Oyunu oynadığım PC'nin donanımı:
- CPU: Intel i9 9900K @3.6GHz
- GPU: Asus Turbo 1080 Ti
- RAM: 2x16GB 3000MHz CL15
- Anakart: Asus ROG Strix Z390-E Gaming
- SSD: Samsung Evo 970 250GB
Code Vein sistem gereksinimleri (Minimum):
- 64-bit işlemci ve işletim sistemi gerektirir
- İşletim Sistemi: Windows 7 SP1 ya da Windows 10 (64-bit)
- İşlemci: Intel Core i5-2300
- Bellek: 6 GB RAM
- Ekran Kartı: GeForce GTX 760 ya da Radeon HD 7850
- DirectX: Sürüm 11
- Ağ: Genişbant İnternet bağlantısı
- Depolama: 35 GB kullanılabilir alan
- Ses Kartı: DirectX uyumlu ses kartı
Code Vein sistem gereksinimleri (Önerilen):
- 64-bit işlemci ve işletim sistemi gerektirir
- İşletim Sistemi: Windows 7 SP1 ya da Windows 10 (64-bit)
- İşlemci: Intel Core i5-7400 ya da AMD Ryzen 3 2200G
- Bellek: 8 GB RAM
- Ekran Kartı: GeForce GTX 960 ya da Radeon R9 380X
- DirectX: Sürüm 11
- Ağ: Genişbant İnternet bağlantısı
- Depolama: 35 GB kullanılabilir alan
- Ses Kartı: DirectX uyumlu ses kartı
Code Vein inceleme sonucu olarak ne diyebilirsin?
Code Vein inceleme sonucuna geçmeden önce, her zamanki gibi bir de fiyat etiketlerinden bahsetmekte fayda var.

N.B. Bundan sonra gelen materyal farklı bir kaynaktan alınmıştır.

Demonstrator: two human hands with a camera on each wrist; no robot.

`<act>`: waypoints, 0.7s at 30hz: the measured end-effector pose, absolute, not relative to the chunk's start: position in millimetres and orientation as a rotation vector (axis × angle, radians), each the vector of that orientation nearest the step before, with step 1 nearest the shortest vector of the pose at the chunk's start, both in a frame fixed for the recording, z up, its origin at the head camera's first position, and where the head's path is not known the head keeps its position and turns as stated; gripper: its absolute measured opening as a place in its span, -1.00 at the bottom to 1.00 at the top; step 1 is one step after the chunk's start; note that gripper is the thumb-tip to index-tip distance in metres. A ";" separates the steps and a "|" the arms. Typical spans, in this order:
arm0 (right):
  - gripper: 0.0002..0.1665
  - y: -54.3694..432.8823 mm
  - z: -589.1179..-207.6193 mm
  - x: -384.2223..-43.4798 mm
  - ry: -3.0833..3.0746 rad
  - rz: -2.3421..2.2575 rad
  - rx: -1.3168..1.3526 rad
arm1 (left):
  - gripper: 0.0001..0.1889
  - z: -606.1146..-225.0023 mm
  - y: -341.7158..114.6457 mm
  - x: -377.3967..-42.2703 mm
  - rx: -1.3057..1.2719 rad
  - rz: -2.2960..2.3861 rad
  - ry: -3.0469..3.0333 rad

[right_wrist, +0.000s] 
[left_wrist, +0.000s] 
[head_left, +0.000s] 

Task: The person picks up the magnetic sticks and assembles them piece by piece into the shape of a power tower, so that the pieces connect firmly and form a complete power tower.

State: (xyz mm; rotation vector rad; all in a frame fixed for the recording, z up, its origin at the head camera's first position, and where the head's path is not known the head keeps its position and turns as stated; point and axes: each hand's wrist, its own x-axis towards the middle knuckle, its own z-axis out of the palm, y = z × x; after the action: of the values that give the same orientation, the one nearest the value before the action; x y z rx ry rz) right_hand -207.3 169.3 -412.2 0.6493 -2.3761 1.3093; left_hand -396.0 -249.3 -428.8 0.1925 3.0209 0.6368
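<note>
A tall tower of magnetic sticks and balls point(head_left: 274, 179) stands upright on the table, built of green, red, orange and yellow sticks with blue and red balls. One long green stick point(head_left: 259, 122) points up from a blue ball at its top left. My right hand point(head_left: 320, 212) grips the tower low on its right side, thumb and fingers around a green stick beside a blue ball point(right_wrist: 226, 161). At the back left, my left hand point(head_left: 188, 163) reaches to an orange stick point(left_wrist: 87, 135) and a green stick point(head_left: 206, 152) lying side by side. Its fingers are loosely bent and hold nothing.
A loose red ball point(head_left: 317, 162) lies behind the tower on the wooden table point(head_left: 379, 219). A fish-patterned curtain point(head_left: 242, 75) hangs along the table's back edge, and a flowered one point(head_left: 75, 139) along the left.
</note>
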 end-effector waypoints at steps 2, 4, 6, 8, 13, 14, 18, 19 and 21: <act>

Öncelikle belirtmem gereken bir şey var. Bu da, oyunu PC platformunda oynamış olduğum. Bu sebeple de, oyunu oynamış olduğum dijital oyun platformundaki fiyat etiketlerinden bahsedeceğim. Oyunun standart sürümü, 249 TL gibi bir ücretle satılmakta Steam üzerinde. Eğer ayrıca Sezon Bileti almak isterseniz, Sezon Bileti'nin fiyatı da 129 TL olarak sunuluyor. Yani, toplamda 378 TL ediyor. Eğer diyorsanız ki, bir tık daha ucuza alayım, hem de topluca olsun, Deluxe Edition bulunuyor. Bunun fiyatı ise 349 TL. Eğer Deluxe Edition almayı tercih ederseniz, ekstradan birkaç içeriğe daha sahip olabiliyorsunuz.
Fiyat konusu kafa karıştıracağı için Code Vein inceleme sonucunu yine fiyatları hesaba katmadan değerlendirmek isterim. Dürüst olmam gerekirse, oyunu fazlasıyla beğendim ve sürekli olarak oyuna girip bir şeyler kesme isteği uyandırıyor içimde. Bunu her oyun beceremez ve ben sürekli bir şeyler kasmayı seven biri değilim. Oynanış açısından yenilikçi diyemesem de, farklı kılan özellikleri ve kankimiz ile birlikte beğenimi kazandığını dile getirebilirim. Bu yüzden, eğer Dark Souls benzeri bir oyun arıyorsanız, Code Veil sizlere hoş tecrübeler sunacaktır.